The entries that follow must be given again exactly, with no pictures kept.

START Exercise materials

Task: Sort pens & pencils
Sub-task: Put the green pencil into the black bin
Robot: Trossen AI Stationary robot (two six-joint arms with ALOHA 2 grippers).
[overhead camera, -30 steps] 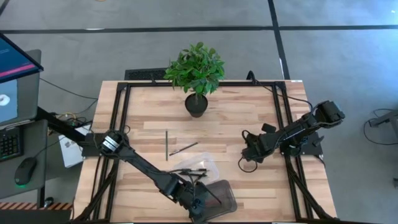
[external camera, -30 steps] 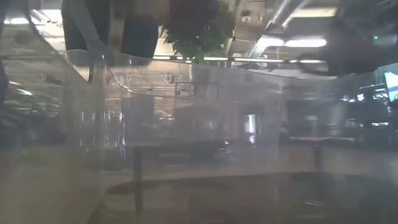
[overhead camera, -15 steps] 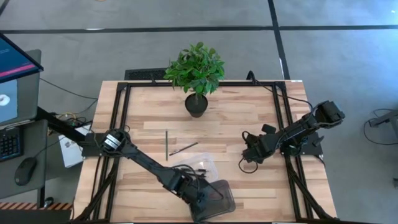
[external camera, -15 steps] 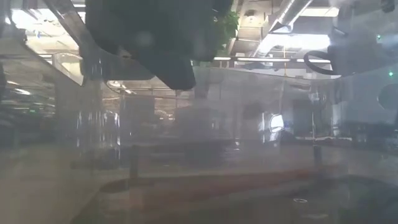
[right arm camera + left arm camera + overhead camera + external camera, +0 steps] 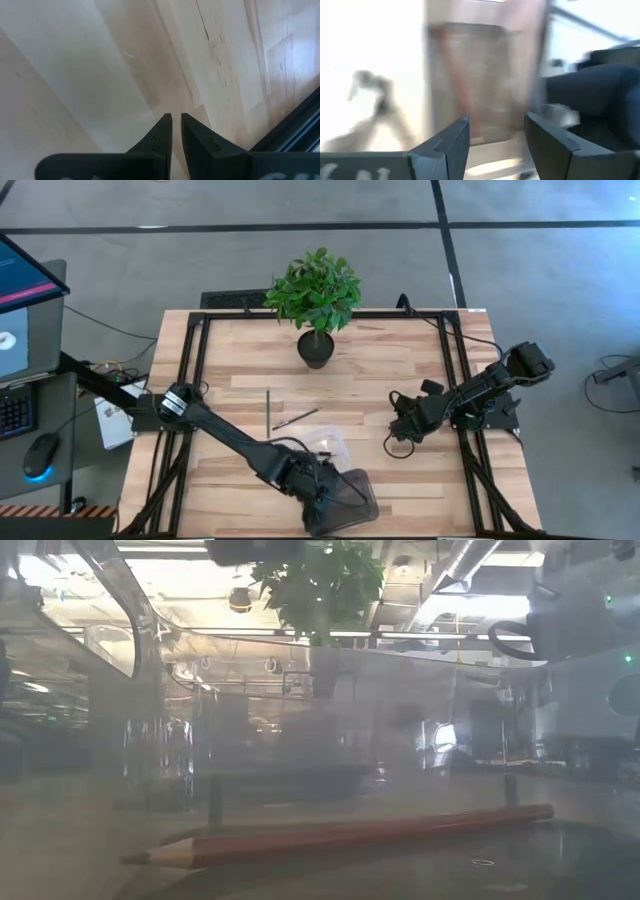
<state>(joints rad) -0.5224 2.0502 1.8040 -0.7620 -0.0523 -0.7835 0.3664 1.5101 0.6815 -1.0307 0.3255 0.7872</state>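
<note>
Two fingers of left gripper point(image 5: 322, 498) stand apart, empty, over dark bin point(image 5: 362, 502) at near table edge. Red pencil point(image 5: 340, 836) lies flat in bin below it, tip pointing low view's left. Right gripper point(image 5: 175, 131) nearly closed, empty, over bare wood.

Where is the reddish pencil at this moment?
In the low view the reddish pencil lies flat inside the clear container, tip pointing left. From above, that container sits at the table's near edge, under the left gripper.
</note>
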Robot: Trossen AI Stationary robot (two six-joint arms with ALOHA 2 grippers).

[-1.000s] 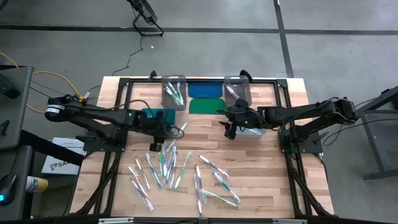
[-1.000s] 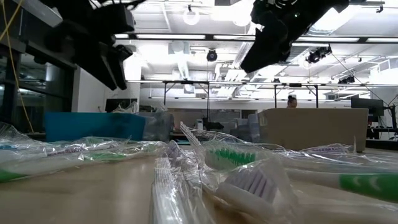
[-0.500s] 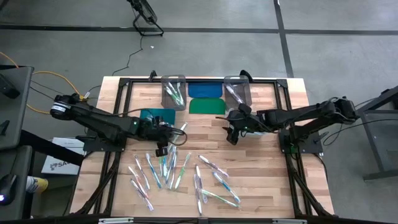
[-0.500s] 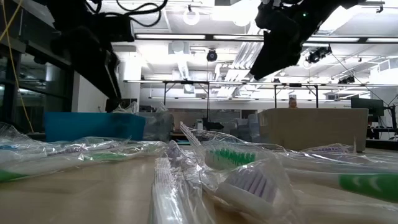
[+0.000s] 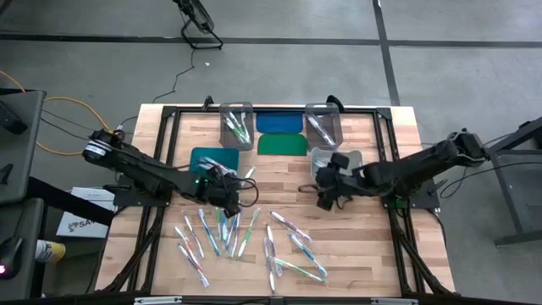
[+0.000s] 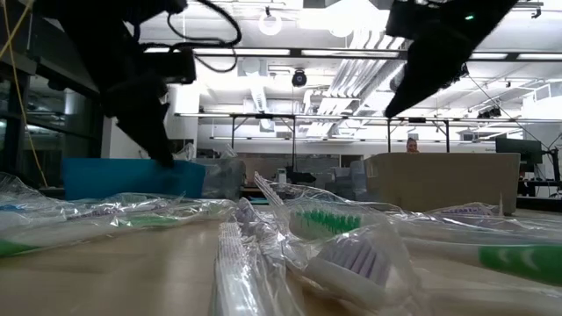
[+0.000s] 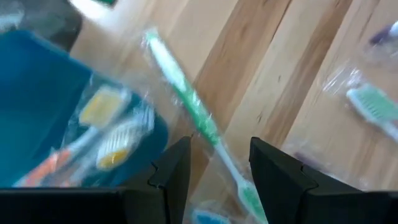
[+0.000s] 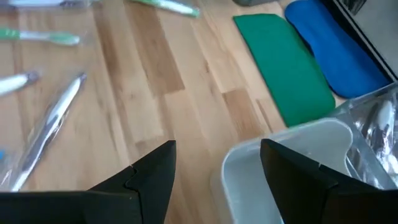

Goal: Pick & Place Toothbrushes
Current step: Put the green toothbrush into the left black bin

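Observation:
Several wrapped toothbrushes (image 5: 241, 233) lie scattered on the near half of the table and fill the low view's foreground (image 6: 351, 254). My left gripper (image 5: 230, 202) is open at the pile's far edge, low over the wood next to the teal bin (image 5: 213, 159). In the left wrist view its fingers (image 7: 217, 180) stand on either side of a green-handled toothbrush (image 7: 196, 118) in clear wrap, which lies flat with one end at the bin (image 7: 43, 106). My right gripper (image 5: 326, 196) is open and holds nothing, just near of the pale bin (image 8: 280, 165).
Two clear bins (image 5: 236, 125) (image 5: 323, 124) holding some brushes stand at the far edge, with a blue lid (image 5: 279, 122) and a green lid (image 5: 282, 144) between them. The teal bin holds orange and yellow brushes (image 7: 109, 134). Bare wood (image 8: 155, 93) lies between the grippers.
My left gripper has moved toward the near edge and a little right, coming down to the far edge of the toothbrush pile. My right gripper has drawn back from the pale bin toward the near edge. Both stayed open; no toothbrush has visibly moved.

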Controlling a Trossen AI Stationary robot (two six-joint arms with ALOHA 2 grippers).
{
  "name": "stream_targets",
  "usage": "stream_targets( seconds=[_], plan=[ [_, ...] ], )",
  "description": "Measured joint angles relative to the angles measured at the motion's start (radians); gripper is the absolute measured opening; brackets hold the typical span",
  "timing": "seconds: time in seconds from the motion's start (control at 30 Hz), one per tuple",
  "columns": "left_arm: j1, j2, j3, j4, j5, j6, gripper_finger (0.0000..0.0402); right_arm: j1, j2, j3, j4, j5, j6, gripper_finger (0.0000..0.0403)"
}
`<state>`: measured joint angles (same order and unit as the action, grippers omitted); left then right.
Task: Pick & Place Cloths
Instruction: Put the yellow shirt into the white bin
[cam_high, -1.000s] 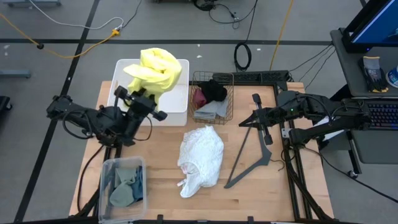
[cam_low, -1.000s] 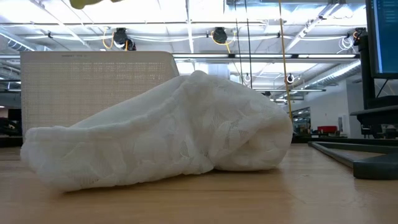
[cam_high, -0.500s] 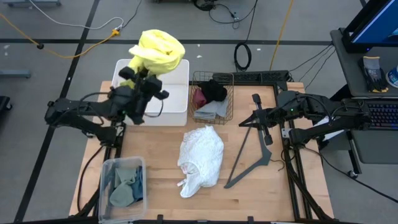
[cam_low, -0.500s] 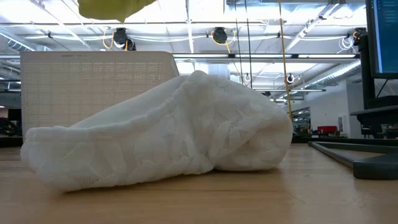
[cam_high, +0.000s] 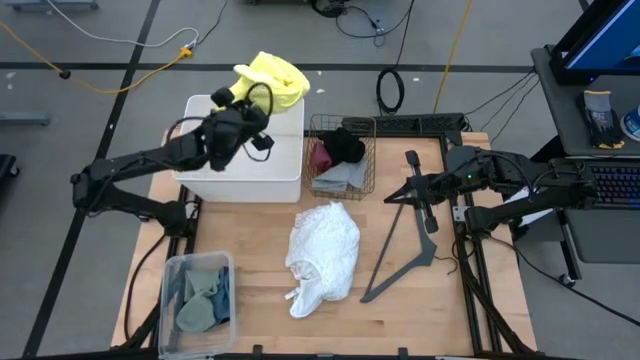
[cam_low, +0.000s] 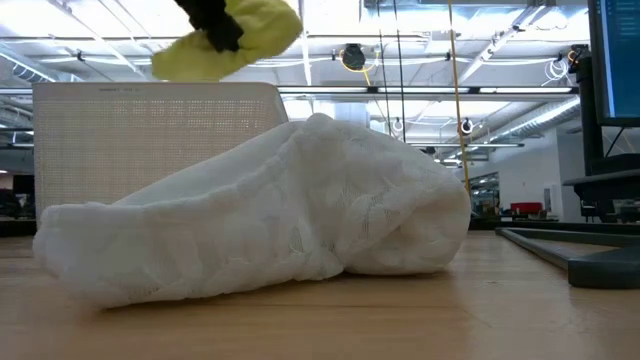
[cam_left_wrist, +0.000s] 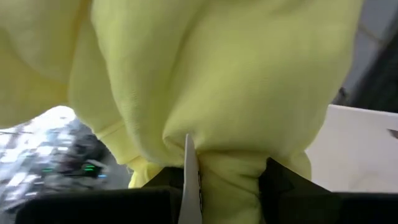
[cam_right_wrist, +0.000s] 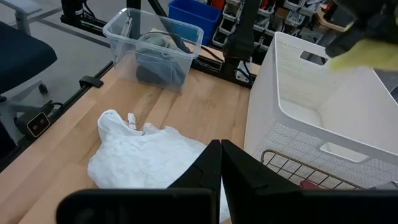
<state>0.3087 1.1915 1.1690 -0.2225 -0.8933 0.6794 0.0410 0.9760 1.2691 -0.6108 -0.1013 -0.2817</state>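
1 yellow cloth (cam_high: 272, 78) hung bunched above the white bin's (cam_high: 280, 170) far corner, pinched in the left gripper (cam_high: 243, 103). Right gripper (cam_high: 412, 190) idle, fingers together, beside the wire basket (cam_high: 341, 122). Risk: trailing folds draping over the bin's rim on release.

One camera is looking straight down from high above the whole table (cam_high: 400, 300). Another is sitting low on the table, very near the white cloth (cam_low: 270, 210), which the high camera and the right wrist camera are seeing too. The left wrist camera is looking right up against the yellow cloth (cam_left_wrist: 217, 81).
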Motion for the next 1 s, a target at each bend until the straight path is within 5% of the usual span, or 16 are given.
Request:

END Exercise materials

* Written response:
Task: Sort pens & pencils
Sub-task: Put the green pencil into the black bin
Robot: Trossen AI Stationary robot (two six-joint arms with ALOHA 2 grippers).
[overhead camera, -30 steps] 
[external camera, -30 steps] 
[overhead camera, -15 steps] 
[external camera, -15 steps] 
[right arm camera + left arm camera + overhead camera + external camera, +0 steps] 
<state>(joints rad) -0.5224 2.0502 1.8040 -0.7620 -0.0523 -0.7835 0.3664 1.5101 0.6815 -1.0307 0.3255 0.7872</state>
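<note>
Two fingers of left gripper point(image 5: 322, 498) stand apart, empty, over dark bin point(image 5: 362, 502) at near table edge. Red pencil point(image 5: 340, 836) lies flat in bin below it, tip pointing low view's left. Right gripper point(image 5: 175, 131) nearly closed, empty, over bare wood.

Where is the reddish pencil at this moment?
In the low view the reddish pencil lies flat inside the clear container, tip pointing left. From above, that container sits at the table's near edge, under the left gripper.
</note>
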Robot: Trossen AI Stationary robot (two six-joint arms with ALOHA 2 grippers).

[-1.000s] 
[-1.000s] 
[-0.500s] 
[-0.500s] 
[+0.000s] 
[+0.000s] 
[+0.000s] 
[+0.000s] 

Goal: Pick & Place Toothbrushes
Current step: Put the green toothbrush into the left black bin

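Observation:
Several wrapped toothbrushes (image 5: 241, 233) lie scattered on the near half of the table and fill the low view's foreground (image 6: 351, 254). My left gripper (image 5: 230, 202) is open at the pile's far edge, low over the wood next to the teal bin (image 5: 213, 159). In the left wrist view its fingers (image 7: 217, 180) stand on either side of a green-handled toothbrush (image 7: 196, 118) in clear wrap, which lies flat with one end at the bin (image 7: 43, 106). My right gripper (image 5: 326, 196) is open and holds nothing, just near of the pale bin (image 8: 280, 165).
Two clear bins (image 5: 236, 125) (image 5: 323, 124) holding some brushes stand at the far edge, with a blue lid (image 5: 279, 122) and a green lid (image 5: 282, 144) between them. The teal bin holds orange and yellow brushes (image 7: 109, 134). Bare wood (image 8: 155, 93) lies between the grippers.
My left gripper has moved toward the near edge and a little right, coming down to the far edge of the toothbrush pile. My right gripper has drawn back from the pale bin toward the near edge. Both stayed open; no toothbrush has visibly moved.
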
Controlling a Trossen AI Stationary robot (two six-joint arms with ALOHA 2 grippers).
{
  "name": "stream_targets",
  "usage": "stream_targets( seconds=[_], plan=[ [_, ...] ], )",
  "description": "Measured joint angles relative to the angles measured at the motion's start (radians); gripper is the absolute measured opening; brackets hold the typical span",
  "timing": "seconds: time in seconds from the motion's start (control at 30 Hz), one per tuple",
  "columns": "left_arm: j1, j2, j3, j4, j5, j6, gripper_finger (0.0000..0.0402); right_arm: j1, j2, j3, j4, j5, j6, gripper_finger (0.0000..0.0403)"
}
`<state>`: measured joint angles (same order and unit as the action, grippers omitted); left then right.
Task: Pick & Place Cloths
Instruction: Put the yellow shirt into the white bin
[cam_high, -1.000s] 
[cam_low, -1.000s] 
[cam_high, -0.500s] 
[cam_low, -0.500s] 
[cam_high, +0.000s] 
[cam_low, +0.000s] 
[cam_left_wrist, +0.000s] 
[cam_right_wrist, +0.000s] 
<state>0.3087 1.1915 1.1690 -0.2225 -0.8933 0.6794 0.0410 0.9760 1.2691 -0.6108 -0.1013 -0.2817</state>
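1 yellow cloth (cam_high: 272, 78) hung bunched above the white bin's (cam_high: 280, 170) far corner, pinched in the left gripper (cam_high: 243, 103). Right gripper (cam_high: 412, 190) idle, fingers together, beside the wire basket (cam_high: 341, 122). Risk: trailing folds draping over the bin's rim on release.

One camera is looking straight down from high above the whole table (cam_high: 400, 300). Another is sitting low on the table, very near the white cloth (cam_low: 270, 210), which the high camera and the right wrist camera are seeing too. The left wrist camera is looking right up against the yellow cloth (cam_left_wrist: 217, 81).
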Motion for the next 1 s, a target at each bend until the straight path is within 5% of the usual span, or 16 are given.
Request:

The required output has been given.